# What to produce
Transcribe exactly the first line of the listing below and each line that follows it, ending with the line that contains "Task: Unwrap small", and omit the remainder.

☆ ☆ ☆ ☆ ☆

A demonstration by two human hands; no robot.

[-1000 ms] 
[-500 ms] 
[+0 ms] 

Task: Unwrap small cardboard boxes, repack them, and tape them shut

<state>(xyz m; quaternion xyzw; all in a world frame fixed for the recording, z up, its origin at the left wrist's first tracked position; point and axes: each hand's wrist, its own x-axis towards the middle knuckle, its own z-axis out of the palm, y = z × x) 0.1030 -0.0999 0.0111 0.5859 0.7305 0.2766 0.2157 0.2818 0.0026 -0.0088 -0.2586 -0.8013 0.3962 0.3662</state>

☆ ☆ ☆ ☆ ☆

# Answer section
A demonstration by two human hands; no robot.

[-1000 ms] 
[-500 ms] 
[+0 ms] 

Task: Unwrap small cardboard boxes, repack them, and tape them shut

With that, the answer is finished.